Now, the fun part. Let’s start coding! Follow these steps to get your Tisane powered PubNub account setup. 

  • Sign up for a Tisane Labs account here.
  • Log on to your account and obtain the API key, either primary or secondary. This API keys goes to the Ocp-Apim-Subscription-Key header with every request.
  • Now go back to the PubNub portal and import the Tisane block by following the Try it now link, or clicking here.
  • Add your Tisane API key as tisaneApiKey to the PubNub Functions Vault using the My Secrets button in the editor.
  • Create a project and a module inside. Add a function used by the Before Publish or Fire event.
  • Use this Github Gist for the code, modifying it if needed.
  • If the language is different from English and/or unknown, modify en to the standard code of the input language. For unknown languages, use * (asterisk) to request Tisane detect the language automatically.

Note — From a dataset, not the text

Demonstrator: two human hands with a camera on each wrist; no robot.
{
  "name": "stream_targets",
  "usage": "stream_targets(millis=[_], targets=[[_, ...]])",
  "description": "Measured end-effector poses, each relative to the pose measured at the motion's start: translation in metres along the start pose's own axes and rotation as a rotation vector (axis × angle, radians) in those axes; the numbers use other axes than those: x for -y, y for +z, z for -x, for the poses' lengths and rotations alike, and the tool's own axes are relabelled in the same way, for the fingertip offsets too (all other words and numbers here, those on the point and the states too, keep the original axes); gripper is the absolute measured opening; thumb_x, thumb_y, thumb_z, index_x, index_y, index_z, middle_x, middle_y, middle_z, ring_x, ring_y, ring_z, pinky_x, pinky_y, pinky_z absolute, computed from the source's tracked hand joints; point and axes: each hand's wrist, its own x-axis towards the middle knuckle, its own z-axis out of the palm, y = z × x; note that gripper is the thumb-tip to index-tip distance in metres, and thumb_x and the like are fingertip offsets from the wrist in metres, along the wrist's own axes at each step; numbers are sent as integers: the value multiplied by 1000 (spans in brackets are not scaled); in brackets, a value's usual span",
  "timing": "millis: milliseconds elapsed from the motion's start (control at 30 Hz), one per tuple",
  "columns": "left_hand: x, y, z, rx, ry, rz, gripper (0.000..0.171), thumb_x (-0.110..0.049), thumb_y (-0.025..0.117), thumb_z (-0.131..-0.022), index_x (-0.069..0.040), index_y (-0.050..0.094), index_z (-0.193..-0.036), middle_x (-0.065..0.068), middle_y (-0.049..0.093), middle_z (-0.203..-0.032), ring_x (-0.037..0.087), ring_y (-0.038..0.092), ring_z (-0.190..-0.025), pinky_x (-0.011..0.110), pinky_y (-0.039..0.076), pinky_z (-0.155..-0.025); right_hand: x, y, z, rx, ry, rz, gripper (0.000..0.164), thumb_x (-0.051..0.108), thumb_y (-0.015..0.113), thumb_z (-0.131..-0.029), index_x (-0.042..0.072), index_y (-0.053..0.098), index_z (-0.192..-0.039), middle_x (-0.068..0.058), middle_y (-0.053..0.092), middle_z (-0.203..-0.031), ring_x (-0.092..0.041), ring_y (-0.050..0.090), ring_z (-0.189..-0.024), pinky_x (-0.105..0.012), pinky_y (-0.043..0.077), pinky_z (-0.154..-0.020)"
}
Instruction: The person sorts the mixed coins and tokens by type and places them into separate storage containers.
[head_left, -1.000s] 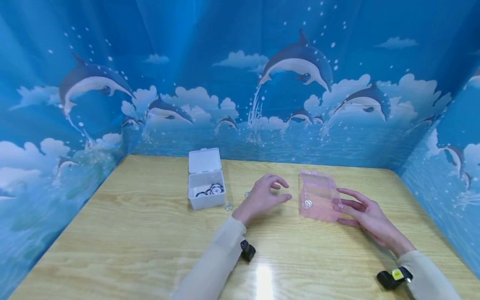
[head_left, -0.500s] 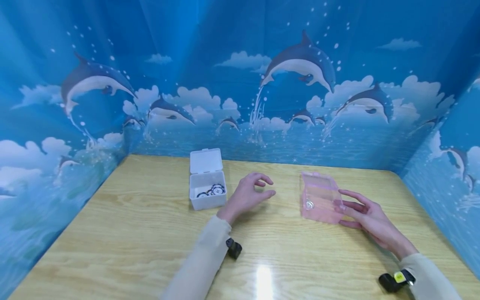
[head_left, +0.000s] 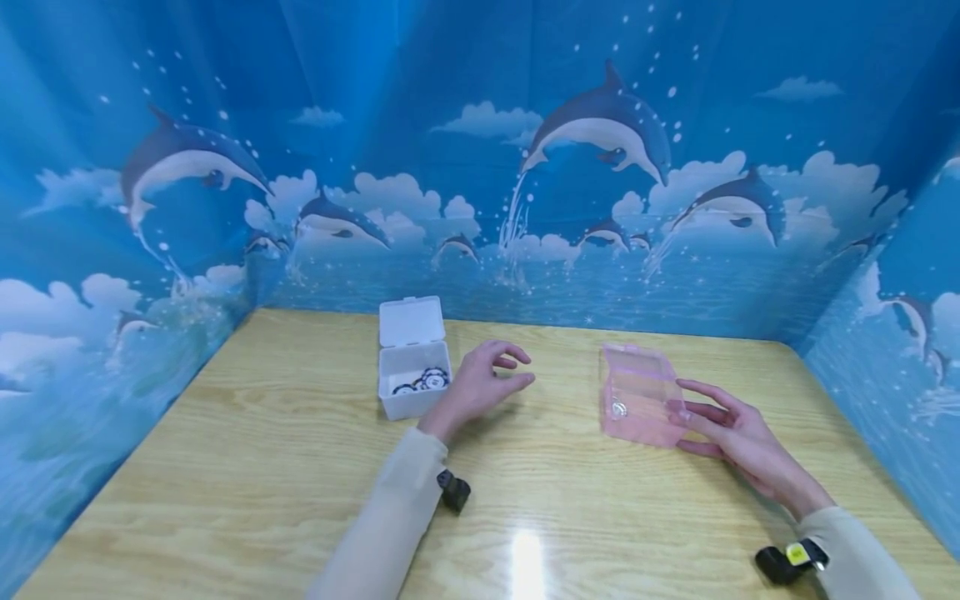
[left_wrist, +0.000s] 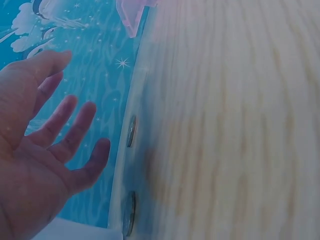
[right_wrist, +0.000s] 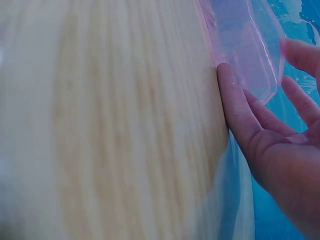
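In the head view my left hand (head_left: 480, 383) hovers over the table with fingers relaxed, apart and holding nothing. Two thin coin-like discs lie on the table below it: one disc (left_wrist: 131, 131) and a nearer disc (left_wrist: 130, 213) in the left wrist view. The hand and forearm hide them from the head view. On the right, a translucent pink plastic box (head_left: 641, 427) stands with its lid raised, a shiny coin-like disc (head_left: 618, 407) inside. My right hand (head_left: 738, 437) holds this box at its right side, fingers and thumb around the wall.
Left of my left hand stands a white box (head_left: 411, 406) with its lid up. Several black-and-white poker chips (head_left: 432, 379) lie in it. A blue dolphin-print curtain (head_left: 480, 275) encloses the back and sides of the wooden table (head_left: 247, 467).
My left hand has moved left, away from the pink box and toward the white box, covering the discs that showed there. The right hand and pink box have stayed in place.
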Motion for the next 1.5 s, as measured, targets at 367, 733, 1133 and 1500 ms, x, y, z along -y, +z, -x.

Session-level Moderation Privileges

Statistically, the vast majority of violations are personal attacks (attacks targeting another participant in the chat). When the chat is structured with responses and threads, it’s easy to figure out who is the target of the attack. It’s usually the poster of the comment being replied to. If the chat is not structured, it is a poster of one of the recent messages.

Human moderators usually don’t like moderating game chats. It’s less about community building and more about banning users being nasty to each other. And you know what? Maybe they don’t have to. Since Tisane tags personal attacks, the privilege to moderate a post with a suspected personal attack in it, can be delegated to the suspected target(s). If it is not a personal attack, nothing will happen. If it is indeed an insult, then the offended party will have the power to discard the message, or maybe ban the poster. Note that it will only happen if Tisane suspects a personal attack.

The community both saves on the moderator manpower, and the potential offenders behave differently knowing that the person they attack will have the power to punish them. How often does one attack a moderator? 

Of course, Tisane is not a panacea. It is merely a tool to maintain good experience. Like any natural language processing software, it may make mistakes. It is also intended to be a part of the process, not to substitute the process.

We recommend gaming communities to combine Tisane with low-tech, tried-and-true methods, such as considering whether the users whose post was tagged, is a long-standing member of the community with good record. When possible, drastic actions should be subject to a human review as well.

We also recommend taking different action depending on the context. Death threats or suicidal behavior should be treated differently than profanity. Scammers and potential sex predators should not be asked to rephrase their posts, they need to be quietly reported to the moderator.